2020: duecento anni dalla nascita di Pellegrino Artusi. Quando pubblicò “La scienza in cucina e l’arte di mangiar bene” (era il 1891 ed era già oltre i settant’anni) il suo progetto era al tempo stesso gastronomico e linguistico: raccontare agli italiani la loro cucina. Con questo progetto, fatto di ricette e di parole, Artusi intendeva contribuire alla costruzione della nuova Italia. Ma non pensò a una improbabile “codificazione” della cucina nazionale, come stava accadendo in Francia grazie all’opera di cuochi professionisti che stabilivano regole, metodi, riferimenti ‘oggettivi’ a cui affidarsi. Artusi invece, interpretando i caratteri più profondi della cultura italiana, si limitò a raccontare quel che si faceva nelle case e nelle piccole trattorie: una cucina domestica che visibilmente contrastava con il “canone professionale” francese.

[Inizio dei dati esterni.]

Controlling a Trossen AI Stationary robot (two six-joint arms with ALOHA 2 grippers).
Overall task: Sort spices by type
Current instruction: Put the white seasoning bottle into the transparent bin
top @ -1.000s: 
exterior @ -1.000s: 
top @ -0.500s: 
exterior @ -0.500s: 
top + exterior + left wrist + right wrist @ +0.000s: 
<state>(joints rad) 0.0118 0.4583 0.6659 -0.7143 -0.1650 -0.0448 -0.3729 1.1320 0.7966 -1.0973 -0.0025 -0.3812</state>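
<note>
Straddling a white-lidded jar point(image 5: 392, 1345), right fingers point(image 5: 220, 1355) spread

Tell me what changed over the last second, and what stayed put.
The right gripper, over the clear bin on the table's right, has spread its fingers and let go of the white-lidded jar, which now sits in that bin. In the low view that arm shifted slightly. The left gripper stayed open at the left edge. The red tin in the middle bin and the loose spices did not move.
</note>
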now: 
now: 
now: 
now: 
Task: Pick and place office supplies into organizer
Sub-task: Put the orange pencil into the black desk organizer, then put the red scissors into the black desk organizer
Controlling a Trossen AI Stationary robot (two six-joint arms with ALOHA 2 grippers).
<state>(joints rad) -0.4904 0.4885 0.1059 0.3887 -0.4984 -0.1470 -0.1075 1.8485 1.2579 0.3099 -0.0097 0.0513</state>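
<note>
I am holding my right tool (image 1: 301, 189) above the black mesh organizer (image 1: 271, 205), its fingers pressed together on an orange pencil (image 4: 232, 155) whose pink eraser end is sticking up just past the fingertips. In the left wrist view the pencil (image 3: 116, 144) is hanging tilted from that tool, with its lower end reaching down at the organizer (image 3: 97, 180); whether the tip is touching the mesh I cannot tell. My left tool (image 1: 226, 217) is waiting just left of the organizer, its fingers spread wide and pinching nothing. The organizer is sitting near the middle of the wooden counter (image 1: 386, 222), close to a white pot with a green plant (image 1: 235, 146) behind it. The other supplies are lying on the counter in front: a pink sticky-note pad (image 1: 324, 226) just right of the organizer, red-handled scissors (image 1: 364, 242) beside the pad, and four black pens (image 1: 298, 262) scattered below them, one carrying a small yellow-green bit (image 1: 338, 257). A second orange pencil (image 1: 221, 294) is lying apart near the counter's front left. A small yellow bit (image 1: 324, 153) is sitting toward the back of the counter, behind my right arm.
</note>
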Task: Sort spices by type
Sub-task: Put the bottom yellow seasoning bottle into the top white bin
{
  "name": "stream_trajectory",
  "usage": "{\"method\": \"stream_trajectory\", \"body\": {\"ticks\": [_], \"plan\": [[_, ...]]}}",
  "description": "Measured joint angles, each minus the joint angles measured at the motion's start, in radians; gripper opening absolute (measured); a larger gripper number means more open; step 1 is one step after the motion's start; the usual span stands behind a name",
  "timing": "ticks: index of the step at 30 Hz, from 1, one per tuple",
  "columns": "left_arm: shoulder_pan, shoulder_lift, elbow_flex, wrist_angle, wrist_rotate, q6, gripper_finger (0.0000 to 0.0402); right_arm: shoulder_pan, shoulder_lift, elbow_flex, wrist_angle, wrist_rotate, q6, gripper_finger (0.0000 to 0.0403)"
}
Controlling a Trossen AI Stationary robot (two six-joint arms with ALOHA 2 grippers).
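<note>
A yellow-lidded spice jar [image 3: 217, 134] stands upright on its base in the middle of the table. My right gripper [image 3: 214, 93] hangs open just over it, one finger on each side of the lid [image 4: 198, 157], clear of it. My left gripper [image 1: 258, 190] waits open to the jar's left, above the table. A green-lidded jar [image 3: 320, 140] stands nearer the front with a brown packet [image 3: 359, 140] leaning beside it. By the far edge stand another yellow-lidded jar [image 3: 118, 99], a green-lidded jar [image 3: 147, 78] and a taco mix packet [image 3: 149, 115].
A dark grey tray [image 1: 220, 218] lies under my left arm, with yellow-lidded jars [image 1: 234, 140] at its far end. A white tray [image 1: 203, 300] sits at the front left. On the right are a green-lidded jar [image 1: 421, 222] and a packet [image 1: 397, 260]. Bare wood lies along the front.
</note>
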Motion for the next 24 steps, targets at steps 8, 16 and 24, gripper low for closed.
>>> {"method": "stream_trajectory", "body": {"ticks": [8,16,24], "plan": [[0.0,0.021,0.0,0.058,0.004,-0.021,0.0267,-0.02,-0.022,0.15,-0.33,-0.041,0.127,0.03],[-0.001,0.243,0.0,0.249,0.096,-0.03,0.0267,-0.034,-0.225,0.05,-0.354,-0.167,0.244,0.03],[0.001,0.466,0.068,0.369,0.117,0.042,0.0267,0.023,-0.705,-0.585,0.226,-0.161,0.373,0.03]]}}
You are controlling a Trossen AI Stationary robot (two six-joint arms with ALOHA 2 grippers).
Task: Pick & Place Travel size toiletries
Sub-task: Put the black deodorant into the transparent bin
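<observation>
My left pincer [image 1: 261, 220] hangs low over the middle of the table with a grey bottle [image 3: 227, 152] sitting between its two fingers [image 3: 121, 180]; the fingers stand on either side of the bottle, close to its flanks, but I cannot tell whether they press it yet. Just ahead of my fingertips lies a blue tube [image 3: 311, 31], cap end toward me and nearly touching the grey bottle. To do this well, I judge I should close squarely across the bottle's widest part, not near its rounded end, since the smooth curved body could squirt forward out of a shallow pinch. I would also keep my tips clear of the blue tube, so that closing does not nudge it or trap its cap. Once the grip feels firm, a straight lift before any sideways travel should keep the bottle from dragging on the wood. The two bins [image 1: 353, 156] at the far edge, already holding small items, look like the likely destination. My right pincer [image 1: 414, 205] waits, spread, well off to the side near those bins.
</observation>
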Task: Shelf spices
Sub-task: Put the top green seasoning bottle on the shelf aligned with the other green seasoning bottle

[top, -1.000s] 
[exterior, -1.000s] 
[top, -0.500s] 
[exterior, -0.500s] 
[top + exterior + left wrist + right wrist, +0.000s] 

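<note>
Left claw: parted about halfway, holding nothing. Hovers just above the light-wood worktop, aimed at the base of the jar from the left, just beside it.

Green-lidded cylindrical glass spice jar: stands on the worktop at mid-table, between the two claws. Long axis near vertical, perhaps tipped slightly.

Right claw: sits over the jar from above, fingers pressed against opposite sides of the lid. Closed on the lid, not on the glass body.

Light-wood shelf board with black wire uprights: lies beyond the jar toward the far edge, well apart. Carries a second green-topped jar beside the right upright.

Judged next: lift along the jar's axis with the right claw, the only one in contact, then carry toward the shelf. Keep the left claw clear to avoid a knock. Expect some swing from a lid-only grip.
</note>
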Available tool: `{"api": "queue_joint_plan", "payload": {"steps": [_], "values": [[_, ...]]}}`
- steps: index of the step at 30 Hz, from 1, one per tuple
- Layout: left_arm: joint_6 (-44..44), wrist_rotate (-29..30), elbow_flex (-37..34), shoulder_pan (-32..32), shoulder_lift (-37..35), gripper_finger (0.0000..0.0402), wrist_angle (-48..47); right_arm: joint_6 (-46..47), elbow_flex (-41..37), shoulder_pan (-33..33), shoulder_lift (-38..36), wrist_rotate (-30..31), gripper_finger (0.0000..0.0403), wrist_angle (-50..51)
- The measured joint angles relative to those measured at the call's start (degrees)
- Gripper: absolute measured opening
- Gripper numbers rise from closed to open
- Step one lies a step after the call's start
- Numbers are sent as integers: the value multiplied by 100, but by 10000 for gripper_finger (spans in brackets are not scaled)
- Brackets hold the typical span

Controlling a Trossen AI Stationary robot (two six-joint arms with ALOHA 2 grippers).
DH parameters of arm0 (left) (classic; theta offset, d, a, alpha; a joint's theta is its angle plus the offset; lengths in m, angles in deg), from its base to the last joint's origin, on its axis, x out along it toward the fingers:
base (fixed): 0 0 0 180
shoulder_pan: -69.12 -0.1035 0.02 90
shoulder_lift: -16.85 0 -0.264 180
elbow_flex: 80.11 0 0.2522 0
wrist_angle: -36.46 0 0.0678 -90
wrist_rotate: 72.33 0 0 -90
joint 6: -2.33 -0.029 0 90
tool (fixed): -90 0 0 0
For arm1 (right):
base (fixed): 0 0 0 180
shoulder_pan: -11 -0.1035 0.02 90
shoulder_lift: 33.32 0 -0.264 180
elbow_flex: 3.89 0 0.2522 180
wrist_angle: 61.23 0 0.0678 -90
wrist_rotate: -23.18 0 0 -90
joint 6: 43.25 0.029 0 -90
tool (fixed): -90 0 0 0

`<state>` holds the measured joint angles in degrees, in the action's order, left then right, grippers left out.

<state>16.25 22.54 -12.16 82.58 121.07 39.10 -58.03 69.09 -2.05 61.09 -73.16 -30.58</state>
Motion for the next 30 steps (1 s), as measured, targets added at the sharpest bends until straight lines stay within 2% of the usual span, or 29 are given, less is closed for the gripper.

Da allora a oggi molte cose sono cambiate, ma rimane vivo il cuore del messaggio artusiano, che riflette perfettamente la cultura e l’identità degli italiani, esprimendo non un sapere omologato e codificato, ma saperi molteplici e condivisi. Artusi stesso non lavorò da solo, ma con il fattivo contributo di lettrici e lettori, con cui scambiò centinaia di lettere attivando un meccanismo (oggi lo definiremmo un blog gastronomico) che conferì alla Scienza in cucina un carattere di opera collettiva costantemente in progress – 475 le ricette della prima edizione, 790 quelle dell’ultima, dopo vent’anni di arricchimenti, aggiustamenti, rifiniture.

Artusi non si limitò a raccogliere e rielaborare i saperi gastronomici esistenti, ma seppe guardare lontano e giocare d’anticipo, per esempio assegnando ai piatti di pasta un ruolo centrale nel menù italiano, che proprio allora si configurò nel modo che conosciamo. Soprattutto, ciò che oggi vive del messaggio artusiano è l’idea del fare domestico, artigianale, familiare come dimensione vincente dell’attività di cucina e più in generale del made in Italy. Tra gli anni cinquanta e settanta del Novecento, i successi della cucina industriale trovavano ancora numerosi cantori; addirittura si preconizzava un futuro in cui una pillola avrebbe pensato a risolvere qualsiasi problema o desiderio alimentare. Quell’epoca è finita: la cucina industriale ha vinto molte battaglie ma non quella di accreditarsi come moderna e nuova. Anzi, appare ormai vecchia e superata. Il massimo della modernità oggi coincide con il rilancio di modi e ritmi che sembrano antichi, ma sono in realtà nuovi nella valorizzazione che se ne fa: intendo i sapori dell’orto e dei prodotti freschi, la variazione del cibo al ritmo delle stagioni, la ricerca di prossimità per garantire migliore qualità gastronomica e ambientale… Perfino la sofisticata tecnologia dei ristoranti di grido ama spendere, oggi, questi valori. Perciò li possiamo dire culturalmente vincenti.